Mme [K] [I] a saisi le conseil de prud'hommes de Pointe-à-Pitre par une requête enregistrée le 11 octobre 2021 en exposant qu'elle travaillait au sein de la société 'Samedi après -midi' depuis le 21 août 2002 mais que son employeur ne l'avait pas déclarée, ne lui remettait aucun bulletin de salaire et ne la payait qu'en espèces.

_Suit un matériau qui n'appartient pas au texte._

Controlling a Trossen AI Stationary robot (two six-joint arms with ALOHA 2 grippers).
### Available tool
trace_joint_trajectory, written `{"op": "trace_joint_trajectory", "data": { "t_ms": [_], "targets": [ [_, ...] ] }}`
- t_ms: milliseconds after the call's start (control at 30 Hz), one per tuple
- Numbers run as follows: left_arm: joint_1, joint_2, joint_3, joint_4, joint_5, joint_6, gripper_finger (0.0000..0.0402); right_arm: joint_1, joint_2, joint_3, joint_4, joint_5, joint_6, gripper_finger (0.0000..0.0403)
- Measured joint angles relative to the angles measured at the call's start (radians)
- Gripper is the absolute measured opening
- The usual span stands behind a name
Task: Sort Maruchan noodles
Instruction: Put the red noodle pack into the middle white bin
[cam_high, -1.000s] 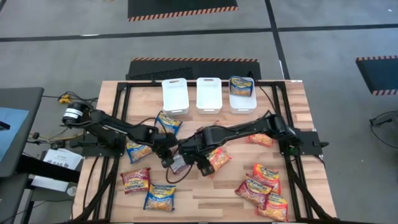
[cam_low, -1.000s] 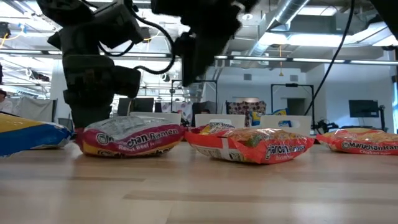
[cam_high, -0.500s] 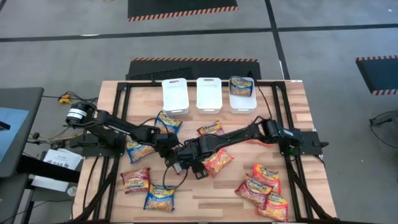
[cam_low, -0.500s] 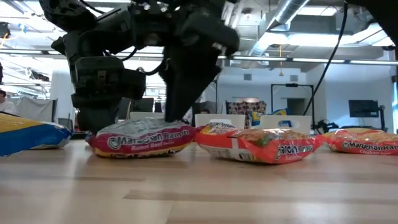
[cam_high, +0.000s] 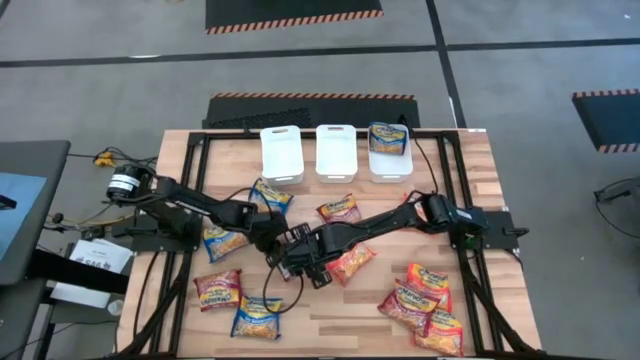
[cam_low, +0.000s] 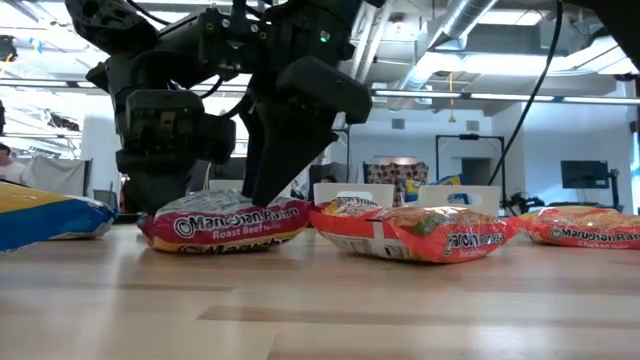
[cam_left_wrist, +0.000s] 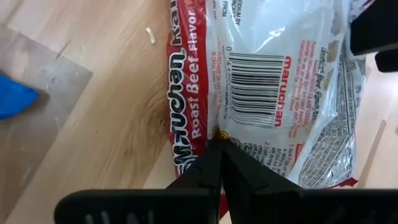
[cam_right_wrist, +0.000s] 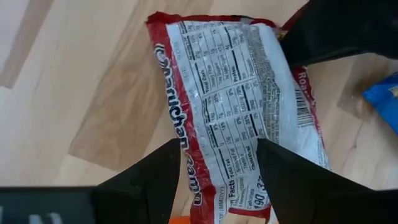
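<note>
A maroon Roast Beef Maruchan packet (cam_low: 225, 222) lies flat on the table's middle, printed back up (cam_left_wrist: 273, 81) (cam_right_wrist: 230, 93). My left gripper (cam_high: 268, 243) (cam_left_wrist: 217, 135) is shut, with its tips down on the packet's back. My right gripper (cam_high: 298, 262) (cam_right_wrist: 217, 171) is open and low over the same packet. Its two fingers stand at the packet's two long edges, near one end. In the low view both grippers (cam_low: 262, 190) rise just behind the packet. From above, the arms hide most of it. My left gripper touches the packet's back beside the barcode, near the red long edge (cam_left_wrist: 208, 124). Its shut fingertips come down slanting from above. The packet lies flat on the table. Whether the tips pinch a crease of the film, I cannot tell. My right gripper straddles the packet across its width, and whether its fingers (cam_right_wrist: 155, 180) touch the packet I cannot tell.
An orange packet (cam_high: 350, 262) lies right beside the maroon one. Blue packets (cam_high: 222, 240) (cam_high: 270, 195), an orange one (cam_high: 340, 208), a maroon one (cam_high: 217, 288) and a cluster (cam_high: 420, 300) lie around. Three white bins (cam_high: 282, 152) (cam_high: 336, 150) (cam_high: 389, 160) line the far edge, and the rightmost holds a blue packet.
My right gripper has moved toward the table's left and come down, from above the orange packet to low over the maroon packet. The maroon packet has slid a little toward the orange one.
</note>
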Motion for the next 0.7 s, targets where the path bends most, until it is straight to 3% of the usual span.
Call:
{"op": "trace_joint_trajectory", "data": {
  "t_ms": [533, 700],
  "targets": [
    [0.056, -0.001, 0.000, -0.043, 0.084, 0.120, 0.0000, -0.009, 0.072, 0.008, 0.074, 0.102, -0.071, 0.0239],
    [0.070, -0.002, 0.002, -0.078, 0.076, 0.146, 0.0000, -0.012, 0.092, 0.008, 0.079, 0.096, -0.055, 0.0197]
  ]
}}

Elle a poursuivi en indiquant qu'elle s'était rapprochée de son employeur en vue de la régularisation de sa situation lequel lui avait proposé de signer un contrat de travail à durée déterminée de remplacement à temps partiel ce qu'elle avait refusé.
Elle sollicitait le paiement de divers rappels de salaire et dommages et intérêts.
Par jugement en date du 2 février 2023, le conseil de prud'hommes de Pointe-à-Pitre a :
- dit que le début de la relation de travail de Mme [K] [I] avec la société 'Samedi après-midi' avait débuté le 4 novembre 2004,
- condamné la société 'Samedi après-midi', en la personne de son représentant légal, à payer à Mme [K] [I] :
- 9 328,08 euros à titre de dommages et intérêts pour défaut de déclaration aux organismes sociaux,
- 23 973 euros à titre de rappel de salaires,
- 2 012 euros au titre des congés payés,
- 1 000 euros au titre de l'article 700 du code de procédure civile,
- condamné la société 'Samedi après-midi', en la personne de son représentant légal, à remettre à Mme [K] [I] :
- le contrat de travail à durée indéterminée à temps plein avec prise d'effet au 4 novembre 2004,
- les bulletins de salaires de novembre et décembre 2021 et janvier et février 2022,
le tout sous astreinte de 50 euros par jour de retard à compter du 8ème jour de la notification de la décision sur une période de six mois,
- débouté Mme [K] [I] du surplus de ses demandes,
- débouté la partie défenderesse de l'ensemble de ses demandes,
- condamné la partie défenderesse aux éventuels dépens de l'instance.
Par déclaration notifiée par le réseau privé virtuel des avocats le 24 février 2023, la société 'Samedi après midi' a relevé appel de la décision dans les termes suivants :
'Appel limité aux chefs de jugement expressément critiqués :
dit que le début de la relation de travail de Mme [I] avec la société 'Samedi après midi' a débuté le 4 novembre 2004; condamné la société 'Samedi après-midi' à payer à Mme [I] 9.328,08 euros au titre de travail dommages et intérêts pour défaut de déclaration aux organismes sociaux, 23.976 euros à titre de rappel de salaires, 2.012,16 euros à titre de congés payés, 1.000 euros au titre de l'article 700 du code de procédure civile; condamné la société 'Samedi après-midi' à remettre à Mme [I] le contrat de travail à durée indéterminée à temps plein avec prise d'effet au 4 novembre 2004 les bulletins de salaires de novembre et décembre 2021 et janvier et février 2022 le tout sous astreinte de 50 euros par jour de retard à compter du 8ème jour de la notification de la présente décision sur une période de 6 mois; condamné la partie défenderesse aux éventuels dépens de l'instance.'
La société 'Samedi après-midi' a été invitée le 27 mars 2023 à faire signifier la déclaration d'appel à l'intimée non constituée, ce qu'elle a fait par acte de commissaire de justice en date du 4 avril 2023.
Par acte notifié par le réseau privé virtuel des avocats le 21 avril 2023, Mme [K] [I] a constitué avocat.